G-CSF induces CD15⁺ CD14⁺ cells from granulocytes early in the physiological environment of pregnancy and the cancer immunosuppressive microenvironment

Objectives: Recombinant granulocyte colony-stimulating factor (G-CSF) is frequently administered to patients with cancer to enhance granulocyte recovery post-chemotherapy. Clinical trials have also used G-CSF to modulate myeloid cell function in pregnancy and inflammatory diseases. Although the contribution of G-CSF to expanding normal granulocytes is well known, the effect of this cytokine on the phenotype and function of immunosuppressive granulocytic cells remains unclear. Here, we investigate the impact of physiological and iatrogenic G-CSF on an as yet undescribed granulocyte phenotype and ensuing outcome on T cells in the settings of cancer and pregnancy.

Methods: Granulocytes from patients treated with recombinant G-CSF, patients with late-stage cancer and women enrolled on a trial of recombinant G-CSF were phenotyped by flow cytometry. The ability and mechanism of polarised granulocytes to suppress T-cell proliferation were assessed by cell proliferation assays, flow cytometry and ELISA.

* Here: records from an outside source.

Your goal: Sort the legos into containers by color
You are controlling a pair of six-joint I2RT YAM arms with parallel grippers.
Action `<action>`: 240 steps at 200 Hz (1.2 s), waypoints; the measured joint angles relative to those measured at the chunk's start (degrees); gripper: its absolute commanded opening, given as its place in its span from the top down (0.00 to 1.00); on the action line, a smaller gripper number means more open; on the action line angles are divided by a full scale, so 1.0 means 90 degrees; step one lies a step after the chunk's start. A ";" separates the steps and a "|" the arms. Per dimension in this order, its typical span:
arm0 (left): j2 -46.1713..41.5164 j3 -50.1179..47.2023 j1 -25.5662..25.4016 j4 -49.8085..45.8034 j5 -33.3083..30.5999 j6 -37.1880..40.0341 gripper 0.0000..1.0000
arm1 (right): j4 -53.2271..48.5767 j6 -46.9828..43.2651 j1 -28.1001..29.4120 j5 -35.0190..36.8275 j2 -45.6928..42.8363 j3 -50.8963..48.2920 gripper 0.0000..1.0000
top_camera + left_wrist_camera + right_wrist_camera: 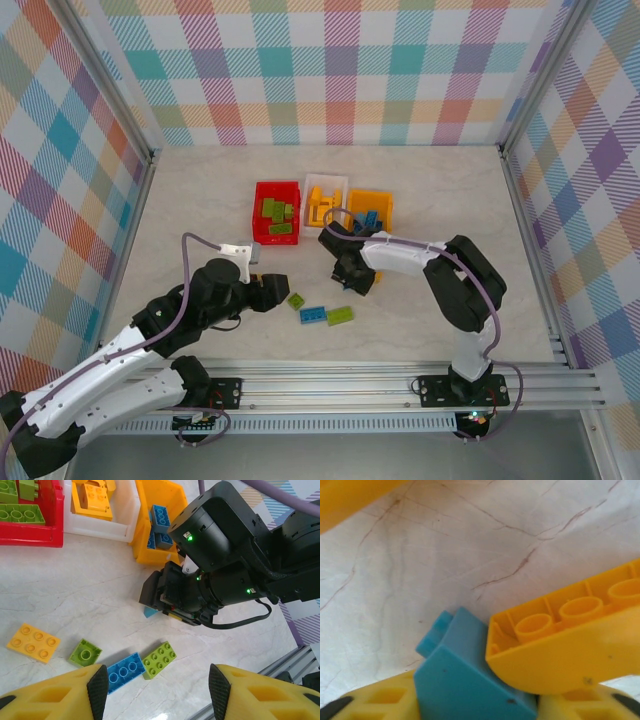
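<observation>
blue brick (470, 675) pinched in right gripper (477, 711) — left gripper (158, 691) agape

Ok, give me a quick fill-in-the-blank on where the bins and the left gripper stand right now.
The red bin holds only ___ bricks. The sorted blue bricks lie in the ___ bin. The left gripper hangs over the loose bricks with its jaws ___.
Missing words: green; orange-yellow; open.
</observation>
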 measured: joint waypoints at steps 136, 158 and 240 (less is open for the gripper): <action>0.1360 0.0515 0.0000 0.0534 0.0175 0.0180 0.43 | -0.0083 -0.2055 -0.0250 0.0860 -0.1994 0.0321 0.68; 0.1899 0.0906 -0.0022 0.0787 0.0272 0.0211 0.43 | -0.0107 -0.2776 -0.1069 0.0522 -0.1413 0.1005 0.68; 0.3891 0.2164 -0.0651 0.1185 0.0092 0.0284 0.43 | -0.0607 -0.4218 -0.2059 -0.0425 0.0809 0.3089 0.37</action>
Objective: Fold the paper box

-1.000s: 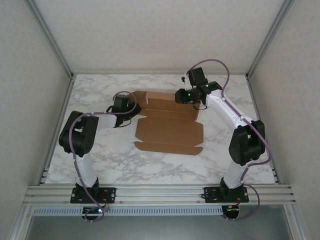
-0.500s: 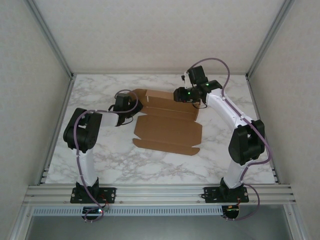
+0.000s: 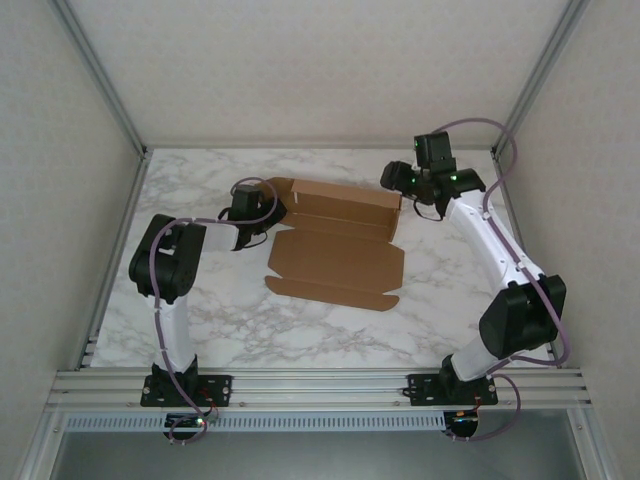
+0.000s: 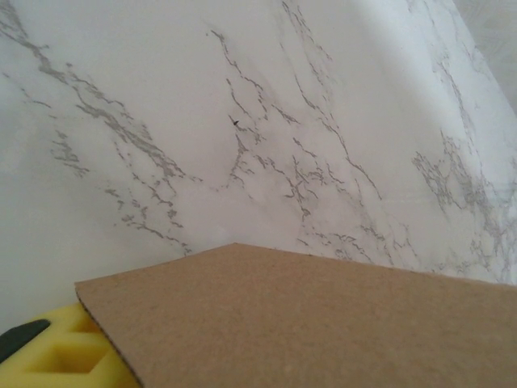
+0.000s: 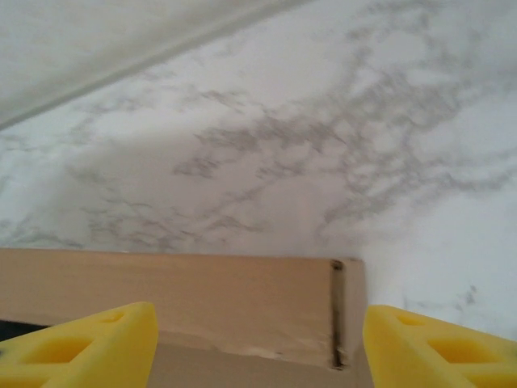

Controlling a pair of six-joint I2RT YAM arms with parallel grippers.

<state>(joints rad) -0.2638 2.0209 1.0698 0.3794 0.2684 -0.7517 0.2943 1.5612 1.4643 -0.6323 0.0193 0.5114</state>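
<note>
Moved: my right tool (image 5: 258, 317) swung right off the box (image 3: 335, 258), jaws wide | left tool (image 3: 252, 205) at left flap (image 4: 323, 323), grip: cannot tell | risk: unheld back wall (image 3: 345, 200) springs flat.

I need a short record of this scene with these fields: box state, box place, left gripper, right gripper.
box state: paper box partly folded; rear wall raised, front panel flat
box place: middle of the marble table
left gripper: at the box's rear left corner; one yellow finger lies under a cardboard flap; grip unclear
right gripper: open, at the box's rear right corner, facing the raised wall
</note>
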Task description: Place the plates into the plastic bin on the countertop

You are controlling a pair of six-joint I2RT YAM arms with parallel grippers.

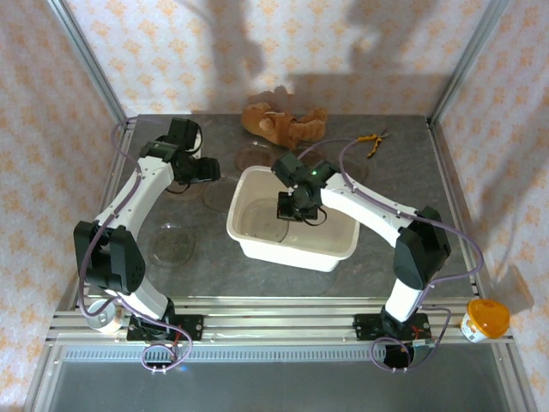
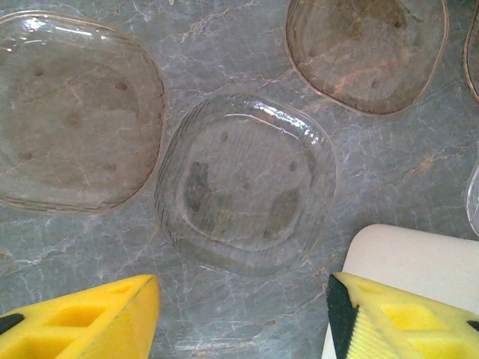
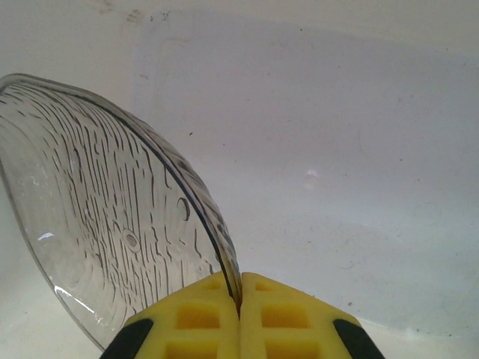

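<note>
Two claws: right claw (image 3: 239, 295) pinches a ribbed clear glass plate (image 3: 112, 224) inside the cream plastic bin (image 3: 337, 149); left claw (image 2: 241, 292) gapes wide over another clear rounded plate (image 2: 247, 183).

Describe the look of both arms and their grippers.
The left arm and right arm share white shells, black joints and lilac cables looping alongside. The left gripper and right gripper have blocky yellow fingers with square recesses and black patches.

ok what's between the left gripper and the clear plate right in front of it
Just bare countertop. The left wrist view shows the open left gripper short of the clear plate, nothing lying in the gap.
</note>
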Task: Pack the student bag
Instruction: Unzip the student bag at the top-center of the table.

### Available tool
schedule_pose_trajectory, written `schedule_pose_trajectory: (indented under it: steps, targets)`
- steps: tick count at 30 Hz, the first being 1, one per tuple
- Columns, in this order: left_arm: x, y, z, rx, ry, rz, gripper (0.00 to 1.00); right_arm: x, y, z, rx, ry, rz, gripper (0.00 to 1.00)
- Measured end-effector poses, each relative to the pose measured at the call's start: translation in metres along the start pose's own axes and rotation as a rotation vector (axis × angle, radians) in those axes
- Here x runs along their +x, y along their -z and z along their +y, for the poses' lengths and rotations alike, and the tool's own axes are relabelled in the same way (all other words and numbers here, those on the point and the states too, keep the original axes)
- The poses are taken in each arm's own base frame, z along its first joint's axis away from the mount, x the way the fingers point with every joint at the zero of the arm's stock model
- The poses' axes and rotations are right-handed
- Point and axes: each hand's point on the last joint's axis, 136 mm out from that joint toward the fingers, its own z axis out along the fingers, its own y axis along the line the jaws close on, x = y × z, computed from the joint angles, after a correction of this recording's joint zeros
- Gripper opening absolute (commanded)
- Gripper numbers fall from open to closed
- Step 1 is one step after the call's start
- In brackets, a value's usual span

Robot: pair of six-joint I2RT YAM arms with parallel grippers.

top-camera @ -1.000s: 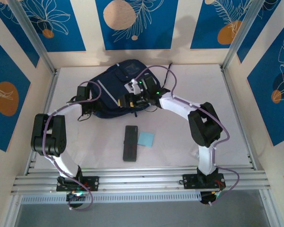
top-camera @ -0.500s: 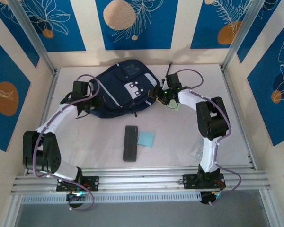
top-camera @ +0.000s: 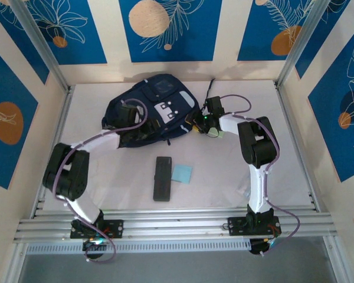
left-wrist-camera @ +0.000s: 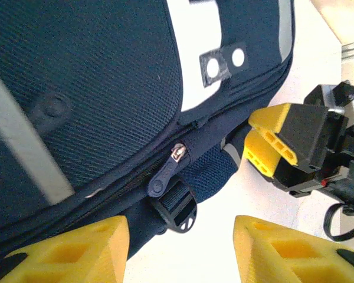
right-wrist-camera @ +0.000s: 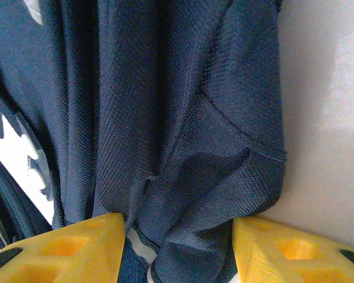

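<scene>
The student bag [top-camera: 153, 103], dark navy with light stripes and a white patch, lies flat at the back of the table. My left gripper [top-camera: 144, 131] hovers at its near edge, open, with bare table between its yellow fingers [left-wrist-camera: 65, 253]. In the left wrist view the bag's closed zipper pull [left-wrist-camera: 164, 178] and a black strap buckle [left-wrist-camera: 178, 211] sit just ahead of the left gripper [left-wrist-camera: 180, 236]. My right gripper [top-camera: 195, 119] is at the bag's right side. A bunched fold of the bag's fabric [right-wrist-camera: 189, 194] fills the gap between its fingers [right-wrist-camera: 65, 247].
A black rectangular case [top-camera: 162, 178] and a light blue pad [top-camera: 181, 172] lie side by side near the table's middle. A small pale green object [top-camera: 215, 133] rests by the right wrist. Frame rails and walls close the table's sides.
My left arm swung from the bag's left side round to its near edge and its jaws opened. The right gripper moved to the bag's right side and its jaws narrowed on the fabric.
</scene>
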Motion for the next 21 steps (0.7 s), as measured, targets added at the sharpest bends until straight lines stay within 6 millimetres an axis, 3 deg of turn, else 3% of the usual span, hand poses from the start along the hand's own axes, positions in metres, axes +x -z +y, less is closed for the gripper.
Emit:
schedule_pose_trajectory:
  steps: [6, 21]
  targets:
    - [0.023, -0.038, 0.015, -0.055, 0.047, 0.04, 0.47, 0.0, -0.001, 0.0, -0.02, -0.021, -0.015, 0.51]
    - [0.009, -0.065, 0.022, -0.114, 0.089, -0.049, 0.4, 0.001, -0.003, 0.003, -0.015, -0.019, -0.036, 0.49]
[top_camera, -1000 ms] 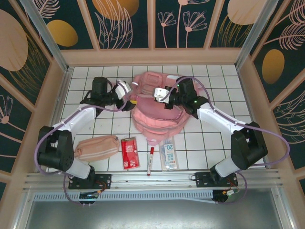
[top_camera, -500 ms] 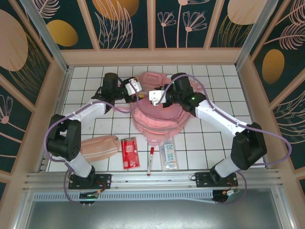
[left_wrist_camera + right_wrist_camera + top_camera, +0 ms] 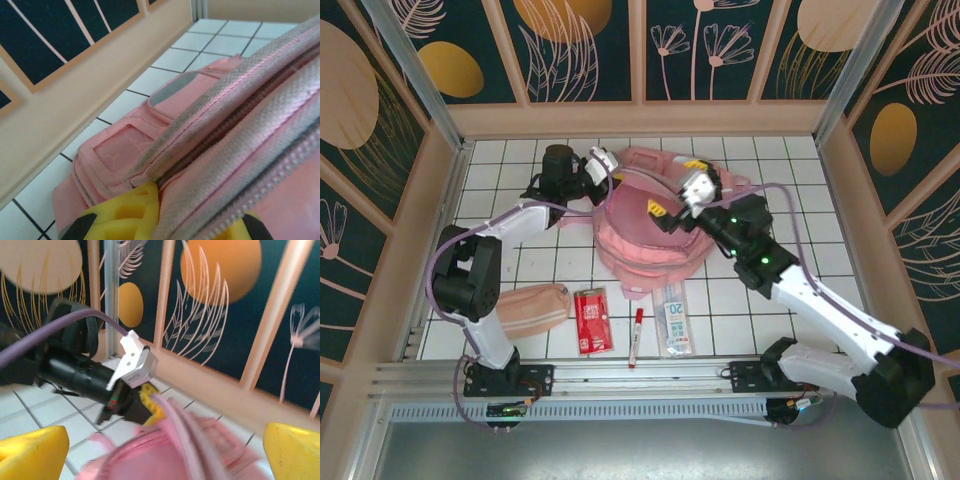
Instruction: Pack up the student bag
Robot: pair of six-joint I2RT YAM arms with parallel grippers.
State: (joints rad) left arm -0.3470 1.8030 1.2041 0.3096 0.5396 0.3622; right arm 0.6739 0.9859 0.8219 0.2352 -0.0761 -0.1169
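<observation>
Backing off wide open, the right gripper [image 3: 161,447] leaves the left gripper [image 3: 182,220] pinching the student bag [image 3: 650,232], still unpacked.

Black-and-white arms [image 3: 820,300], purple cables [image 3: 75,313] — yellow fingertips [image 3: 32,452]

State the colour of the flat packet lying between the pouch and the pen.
Red, with white markings. The packet shows best in the top external view.
</observation>
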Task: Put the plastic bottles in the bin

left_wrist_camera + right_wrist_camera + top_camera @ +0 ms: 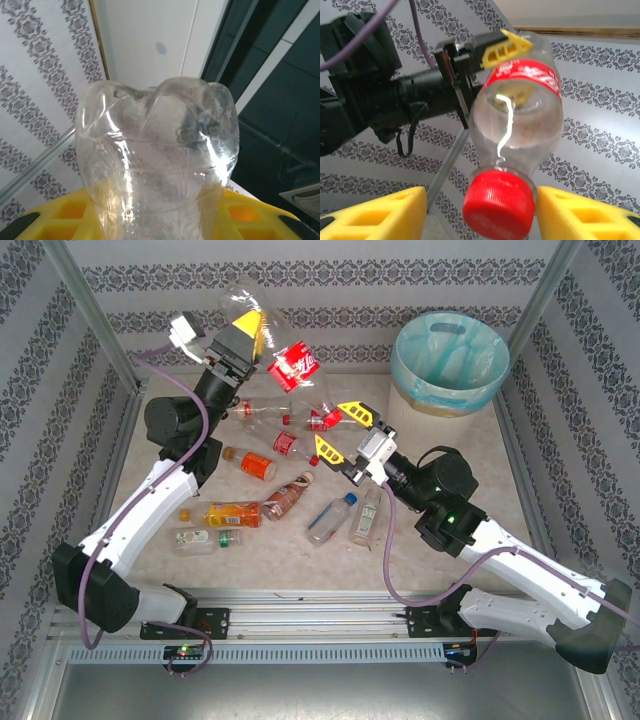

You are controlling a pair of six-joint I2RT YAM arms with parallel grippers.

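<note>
From above: left gripper (248, 328) pinched on a clear bottle (293, 368), raised well left of the bin (398, 365), long axis slanting toward the spread right gripper (338, 428), the arm nearer the bin. Left wrist: clear bottle base, yellow left fingers (70, 217) hugging it. Right wrist: red cap (497, 205) between wide-apart right fingers (375, 215), white Coca-Cola script on the red label (525, 80).

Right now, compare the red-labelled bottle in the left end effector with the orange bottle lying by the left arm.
The red-labelled bottle is held aloft in the left end effector; the orange bottle lies flat on the table. The red-labelled bottle is clear with a red band; the orange bottle looks mostly orange. The red-labelled bottle looks larger than the orange bottle, though being raised may exaggerate that. Both are outside the bin.
</note>
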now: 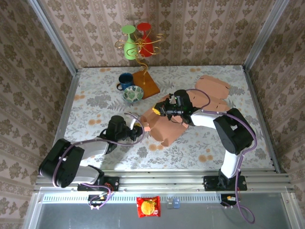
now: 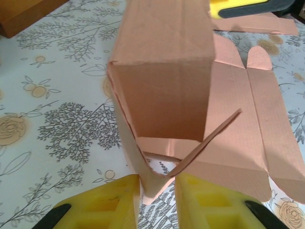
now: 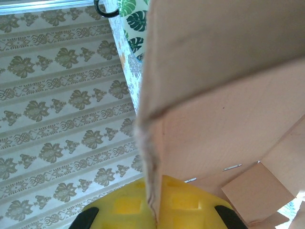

Results: We observed that G-CSF leads to a significant upregulation of CD14 expression on CD15⁺ granulocytes. These CD15⁺CD14⁺ cells are identified in the blood of patients with patients undergoing neutrophil mobilisation with recombinant G-CSF, and physiologically in women early in pregnancy or in those treated as a part of a clinical trial. Immunohistochemistry of tumor tissue or placental tissue identified the expression of G-CSF. The G-CSF upregulates the release of reactive oxygen species (ROS) in CD15⁺CD14⁺ cells leading to the suppression of T-cell proliferation.

Conclusions: G-CSF induces a population of ROS⁺ immunosuppressive CD15⁺CD14⁺ granulocytes. Strategies for how recombinant G-CSF can be scheduled to reduce effects on T-cell therapies should be developed in future clinical studies.